Arsa Payı Karşılığı İnşaat Sözleşmesinde Nama İfanın Şartları

Arsa sahibi, yüklenicinin teslim yükümlülüğünü yerine getirmemesi halinde hakimden izin alarak ifayı kendisi yapabilir ya da üçüncü bir kişiye yaptırabilir[1]. Arsa sahibinin bu durumda dayanacağı hüküm, TBK m. 113/f. 1 olup bu hükme göre, “Yapma borcu, borçlu tarafından ifa edilmediği takdirde alacaklı, masrafı borçluya ait olmak üzere edimin kendisi ya da başkası tarafından ifasına izin verilmesini isteyebilir; her türlü giderim isteme hakkı saklıdır”.

 

Nama ifa olarak adlandırılan bu hak, bir yapma borcunun borçlusu tarafından yerine getirilmemesi durumunda, borcun ifasının masrafı ve hasarı borçluya ait olmak üzere alacaklı tarafından bizzat yerine getirilmesi veya üçüncü bir kişiye bırakılması için alacaklıya sağlanan haktır[2]. Yargıtay, arsa payı karşılığı inşaat sözleşmelerinde nama ifayı yüklenici tarafından inşaatla ilgili tüm işlerin yapılması olarak nitelendirmektedir[3].

TBK m. 113/f. 1’de düzenlenen nama ifanın hukuki niteliğinin açıklanması konusunda, cebri icra teorisi, ifa teorisi, tazminat teorisi gibi farklı görüşler[4] bulunmakta ise de uygulamada TBK m. 113/f. 1 hükmünün hukuki niteliği bakımından ifa teorisi benimsenmektedir[5]. İfa teorisine göre bu hükme başvurabilmek için, alacaklının, önceden borçluyu aynen ifaya mahkûm eden bir mahkeme kararı, yani eda hükmü elde etmiş olması zorunlu değildir.

 

TBK m. 113 anlamında nama ifanın uygulanabilmesi için birtakım şartların var olması gerekmektedir.

 

Bu şartlardan ilki yüklenicinin inşaatı teslim borcunda temerrüde düşmüş olmasıdır[6]. Arsa sahibinin nama ifa yoluna başvurabilmesi için, yüklenicinin yapıyı meydana getirmeye başlamış olup olmamasının veya başlamışsa yapının geldiği seviyenin önemi bulunmamaktadır[7]. Yargıtay, nama ifaya ilişkin TBK m. 113/f. 1 hükmünün uygulanabilmesi için inşaatın küçük bir kısmının eksik kalmış olmasını aramaktadır[8]. İnşaatın çok büyük bir bölümünün tamamlanmadığı durumlarda söz konusu hükmün uygulanması Yargıtay tarafından reddedilmektedir.

 

Yargıtay’ın arsa payı karşılığı inşaat sözleşmesinde nama ifa yoluna başvurmak için aradığı yüklenicinin temerrüde düşmesi, genellikle inşaatın teslim edilmemiş olması anlamına gelmektedir.

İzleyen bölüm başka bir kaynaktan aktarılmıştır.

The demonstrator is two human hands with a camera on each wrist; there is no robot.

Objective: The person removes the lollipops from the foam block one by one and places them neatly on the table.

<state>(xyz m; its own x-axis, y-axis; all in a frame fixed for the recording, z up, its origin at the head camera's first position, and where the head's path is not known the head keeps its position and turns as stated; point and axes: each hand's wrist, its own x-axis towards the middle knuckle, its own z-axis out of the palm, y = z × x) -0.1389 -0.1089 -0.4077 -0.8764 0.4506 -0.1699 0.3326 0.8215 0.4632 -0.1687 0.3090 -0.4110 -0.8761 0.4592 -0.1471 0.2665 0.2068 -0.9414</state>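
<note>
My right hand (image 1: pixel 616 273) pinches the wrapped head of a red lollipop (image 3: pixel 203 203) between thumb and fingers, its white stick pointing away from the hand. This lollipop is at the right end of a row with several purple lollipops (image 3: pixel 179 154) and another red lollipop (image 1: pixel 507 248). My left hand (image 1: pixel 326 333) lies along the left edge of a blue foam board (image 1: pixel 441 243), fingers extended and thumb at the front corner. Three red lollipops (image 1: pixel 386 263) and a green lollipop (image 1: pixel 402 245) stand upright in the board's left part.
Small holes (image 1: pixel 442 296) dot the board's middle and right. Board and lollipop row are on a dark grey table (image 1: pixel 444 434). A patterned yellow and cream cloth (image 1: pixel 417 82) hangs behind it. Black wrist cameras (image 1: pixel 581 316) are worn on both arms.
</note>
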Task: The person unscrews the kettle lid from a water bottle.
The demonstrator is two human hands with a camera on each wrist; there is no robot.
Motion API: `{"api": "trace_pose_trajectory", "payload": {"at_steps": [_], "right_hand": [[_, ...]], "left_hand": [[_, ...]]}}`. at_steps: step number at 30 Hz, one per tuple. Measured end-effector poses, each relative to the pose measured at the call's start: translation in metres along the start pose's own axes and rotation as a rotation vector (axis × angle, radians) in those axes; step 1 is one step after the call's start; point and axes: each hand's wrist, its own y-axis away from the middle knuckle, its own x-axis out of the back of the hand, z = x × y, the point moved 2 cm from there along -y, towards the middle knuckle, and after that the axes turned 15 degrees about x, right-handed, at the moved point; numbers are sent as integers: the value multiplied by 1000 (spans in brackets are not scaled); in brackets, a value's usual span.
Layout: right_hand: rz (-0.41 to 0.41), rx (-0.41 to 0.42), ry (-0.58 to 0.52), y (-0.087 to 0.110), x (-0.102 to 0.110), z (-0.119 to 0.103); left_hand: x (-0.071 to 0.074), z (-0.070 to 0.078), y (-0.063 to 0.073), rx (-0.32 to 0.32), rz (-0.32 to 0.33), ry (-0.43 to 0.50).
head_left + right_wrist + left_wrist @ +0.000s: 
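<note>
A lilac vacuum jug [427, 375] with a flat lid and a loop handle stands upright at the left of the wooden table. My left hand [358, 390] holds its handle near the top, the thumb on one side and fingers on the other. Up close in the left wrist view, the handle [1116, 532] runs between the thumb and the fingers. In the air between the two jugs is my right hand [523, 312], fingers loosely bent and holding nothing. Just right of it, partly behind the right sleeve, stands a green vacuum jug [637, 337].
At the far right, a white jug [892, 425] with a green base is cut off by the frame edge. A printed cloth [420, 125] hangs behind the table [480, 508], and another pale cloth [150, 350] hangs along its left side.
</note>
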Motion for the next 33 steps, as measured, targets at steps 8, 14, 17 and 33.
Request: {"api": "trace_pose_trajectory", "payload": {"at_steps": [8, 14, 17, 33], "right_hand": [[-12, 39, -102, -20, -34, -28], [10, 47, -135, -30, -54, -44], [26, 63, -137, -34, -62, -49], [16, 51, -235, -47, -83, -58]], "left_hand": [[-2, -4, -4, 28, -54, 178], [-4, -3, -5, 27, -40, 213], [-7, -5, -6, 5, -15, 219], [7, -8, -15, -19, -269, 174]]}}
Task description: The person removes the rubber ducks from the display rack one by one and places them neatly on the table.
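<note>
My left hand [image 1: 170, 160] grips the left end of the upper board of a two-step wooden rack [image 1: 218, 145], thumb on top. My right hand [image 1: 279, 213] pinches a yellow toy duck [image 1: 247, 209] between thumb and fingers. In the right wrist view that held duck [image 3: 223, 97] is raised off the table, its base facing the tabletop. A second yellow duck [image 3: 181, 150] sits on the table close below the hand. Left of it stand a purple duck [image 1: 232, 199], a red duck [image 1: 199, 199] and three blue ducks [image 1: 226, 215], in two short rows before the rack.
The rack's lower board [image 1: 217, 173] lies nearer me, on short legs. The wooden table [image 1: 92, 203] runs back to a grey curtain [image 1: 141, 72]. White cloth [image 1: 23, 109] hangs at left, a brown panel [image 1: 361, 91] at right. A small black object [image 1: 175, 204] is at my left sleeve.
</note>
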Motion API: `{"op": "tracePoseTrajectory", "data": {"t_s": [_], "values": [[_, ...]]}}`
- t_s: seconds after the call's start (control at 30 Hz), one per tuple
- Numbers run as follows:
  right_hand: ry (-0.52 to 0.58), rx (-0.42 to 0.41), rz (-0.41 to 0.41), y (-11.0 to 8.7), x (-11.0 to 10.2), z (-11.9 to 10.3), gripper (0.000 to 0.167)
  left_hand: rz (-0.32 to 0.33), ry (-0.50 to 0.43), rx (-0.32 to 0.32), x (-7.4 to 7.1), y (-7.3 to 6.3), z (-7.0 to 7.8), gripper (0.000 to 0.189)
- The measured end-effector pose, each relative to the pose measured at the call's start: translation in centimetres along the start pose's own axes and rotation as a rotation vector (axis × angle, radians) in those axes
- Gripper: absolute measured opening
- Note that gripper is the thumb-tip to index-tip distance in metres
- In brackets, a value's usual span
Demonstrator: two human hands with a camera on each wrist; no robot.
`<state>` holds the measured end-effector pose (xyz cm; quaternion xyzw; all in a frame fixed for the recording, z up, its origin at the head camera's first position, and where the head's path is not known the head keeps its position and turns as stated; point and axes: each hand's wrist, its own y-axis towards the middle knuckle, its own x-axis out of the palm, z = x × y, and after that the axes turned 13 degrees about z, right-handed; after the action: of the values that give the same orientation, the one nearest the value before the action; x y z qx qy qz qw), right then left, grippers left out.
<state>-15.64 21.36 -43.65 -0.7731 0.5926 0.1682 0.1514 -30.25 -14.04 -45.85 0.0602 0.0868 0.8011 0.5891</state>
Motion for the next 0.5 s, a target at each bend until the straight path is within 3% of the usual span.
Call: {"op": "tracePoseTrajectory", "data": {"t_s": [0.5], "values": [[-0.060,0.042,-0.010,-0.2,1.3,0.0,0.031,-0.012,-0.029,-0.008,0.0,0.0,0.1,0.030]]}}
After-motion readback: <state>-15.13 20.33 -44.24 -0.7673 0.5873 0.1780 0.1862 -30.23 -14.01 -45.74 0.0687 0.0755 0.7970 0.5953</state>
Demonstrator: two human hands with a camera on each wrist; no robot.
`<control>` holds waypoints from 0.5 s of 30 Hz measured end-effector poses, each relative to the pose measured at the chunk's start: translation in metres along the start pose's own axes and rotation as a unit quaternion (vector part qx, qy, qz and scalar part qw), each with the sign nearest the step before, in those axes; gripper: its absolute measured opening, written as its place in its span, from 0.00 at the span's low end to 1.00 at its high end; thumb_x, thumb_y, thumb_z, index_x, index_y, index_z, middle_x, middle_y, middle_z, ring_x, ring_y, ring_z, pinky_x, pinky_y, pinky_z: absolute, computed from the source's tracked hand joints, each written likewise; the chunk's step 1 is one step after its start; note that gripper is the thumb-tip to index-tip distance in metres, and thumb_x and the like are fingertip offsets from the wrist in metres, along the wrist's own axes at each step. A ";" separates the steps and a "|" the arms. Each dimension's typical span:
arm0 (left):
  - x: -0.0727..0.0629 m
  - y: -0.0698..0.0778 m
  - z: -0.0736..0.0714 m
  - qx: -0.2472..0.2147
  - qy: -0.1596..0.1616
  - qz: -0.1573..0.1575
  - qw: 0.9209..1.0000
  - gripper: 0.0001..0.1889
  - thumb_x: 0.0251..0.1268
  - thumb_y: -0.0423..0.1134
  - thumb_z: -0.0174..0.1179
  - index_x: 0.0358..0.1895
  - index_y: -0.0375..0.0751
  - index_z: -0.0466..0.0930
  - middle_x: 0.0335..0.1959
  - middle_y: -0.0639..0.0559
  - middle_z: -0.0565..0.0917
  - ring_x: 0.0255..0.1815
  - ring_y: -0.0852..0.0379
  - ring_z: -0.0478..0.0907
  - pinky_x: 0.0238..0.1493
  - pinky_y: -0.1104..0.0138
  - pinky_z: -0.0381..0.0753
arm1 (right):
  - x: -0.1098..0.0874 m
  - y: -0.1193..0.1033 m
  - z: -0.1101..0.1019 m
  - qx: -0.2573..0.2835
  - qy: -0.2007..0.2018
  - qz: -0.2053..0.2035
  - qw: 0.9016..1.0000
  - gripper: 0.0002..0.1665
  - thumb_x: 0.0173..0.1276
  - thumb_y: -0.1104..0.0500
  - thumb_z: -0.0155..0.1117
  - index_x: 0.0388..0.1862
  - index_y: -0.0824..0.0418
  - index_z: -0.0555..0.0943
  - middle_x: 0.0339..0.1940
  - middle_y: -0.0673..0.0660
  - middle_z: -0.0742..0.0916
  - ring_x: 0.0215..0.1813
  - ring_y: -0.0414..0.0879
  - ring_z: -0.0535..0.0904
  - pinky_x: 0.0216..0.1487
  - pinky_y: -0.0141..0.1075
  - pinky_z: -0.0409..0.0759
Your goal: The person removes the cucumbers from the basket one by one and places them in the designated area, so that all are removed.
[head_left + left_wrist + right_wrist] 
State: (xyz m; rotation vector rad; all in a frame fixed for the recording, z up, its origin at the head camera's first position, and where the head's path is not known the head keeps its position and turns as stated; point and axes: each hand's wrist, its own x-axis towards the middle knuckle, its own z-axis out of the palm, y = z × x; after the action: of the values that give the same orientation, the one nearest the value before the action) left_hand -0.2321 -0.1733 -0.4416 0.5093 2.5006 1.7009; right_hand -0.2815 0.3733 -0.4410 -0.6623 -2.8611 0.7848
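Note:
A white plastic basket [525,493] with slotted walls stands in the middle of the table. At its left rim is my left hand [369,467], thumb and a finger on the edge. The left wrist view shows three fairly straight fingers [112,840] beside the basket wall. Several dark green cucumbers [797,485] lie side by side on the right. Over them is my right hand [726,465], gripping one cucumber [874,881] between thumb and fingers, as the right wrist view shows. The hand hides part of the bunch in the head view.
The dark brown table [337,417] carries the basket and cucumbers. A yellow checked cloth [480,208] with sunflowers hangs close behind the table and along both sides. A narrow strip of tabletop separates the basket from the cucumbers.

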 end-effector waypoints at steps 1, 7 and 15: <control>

Teslim edilen inşaatta eksik ve ayıplar söz konusu ise uygulamada arsa sahibinin nama ifa hakkının bulunmadığı belirtilmektedir[9]. Doktrinde bir görüş[10] uyarınca inşaattaki eksikliğe rağmen teslimin gerçekleştiği durumlarda, inşaattaki ayıp ve eksiklerin teslimden sonra da arsa sahibi tarafından dilerse nama ifa yoluyla giderilebileceği belirtilmektedir.

 

Nama ifanın ikinci şartı aynen ifayı isteme şartlarının bulunmasıdır. Yüklenicinin borcunun herhangi bir nedenle sona ermesi, ortadan kalkması durumunda artık bu hükmün uygulanması olanağı kalmamaktadır. İnşaatın tamamlanması objektif olarak imkânsız hale gelmişse veya arsa sahibi TBK m. 125 gereğince aynen ifadan vazgeçmişse artık bu hükmün uygulanması mümkün değildir[11]. Arsa sahibinin nama ifa yoluyla inşaatı tamamlayabilmesi için, inşaatın ruhsat ve projesine uygun yapılması veya ruhsatına uygun hale getirilmesi mümkün olmalıdır[12]. Kaçak inşaatın ruhsata bağlanması imkânı yoksa bu inşaat için nama ifa talebinde bulunulması mümkün değildir[13].

 

Arsa sahibinin nama ifa yoluna başvurabilmesi için yüklenicinin temerrüde düşmekte kusurlu olması gerekip gerekmediği tartışmalıdır. Doktrinde bir görüş[14] uyarınca, TBK m. 113/f. 1 hükmü tazminat niteliğinde olduğundan, nama ifa yoluna başvurulabilmesi için yüklenicinin kusuru aranmaktayken, diğer bir görüş[15] uyarınca yüklenicinin kusurunun aranmasına gerek bulunmamaktadır.

 

Arsa sahibinin TBK m. 113/f. 1 uyarınca hâkimden nama ifa izni isteyebilmesi için, önceden yükleniciye karşı ifa davası açarak yükleniciyi ifaya mahkûm eden bir mahkeme kararı elde etmesi gerekmemektedir[16]. Arsa sahibi, muaccel edimin yerine getirilmemesi üzerine doğrudan TBK m. 113/f. 1 hükmüne dayanarak açacağı dava ile hâkimden kendisine yapıyı bizzat tamamlama veya başka bir yükleniciye tamamlattırma izni vermesini talep edebilir[17]. Bu davada arsa sahibi, sözleşmeye aykırılığın tespitini, nama ifaya izin verilmesini ve gecikmeden dolayı uğradığı zararı tazmin etmeye mahkûm edilmesini birlikte isteyebilir[18]. Yargıtay, nama ifa davasının tüm arsa sahipleri tarafından açılmasına gerek bulunmadığı, her bir arsa sahibinin bu davayı açabileceğini belirtmektedir[19]. Arsa sahibinin nama ifaya izin talebiyle birlikte nama ifa masraflarını da yükleniciden talep edebilmesi mümkündür[20]. Nama ifaya izin vermekle yetkili hâkim TBK m. 113/f. 1 hükmünü uygularken gerekli şartların gerçekleşip gerçekleşmediğini takdir etmeli ve yine taraflar arasındaki menfaat dengesini dürüstlük kuralı çerçevesinde değerlendirerek hakkaniyete göre karar vermelidir. Bu çerçevede hâkim nama ifaya ilişkin kararın tarafların menfaatleri bakımından orantısız olmamasına dikkat etmek zorundadır[21].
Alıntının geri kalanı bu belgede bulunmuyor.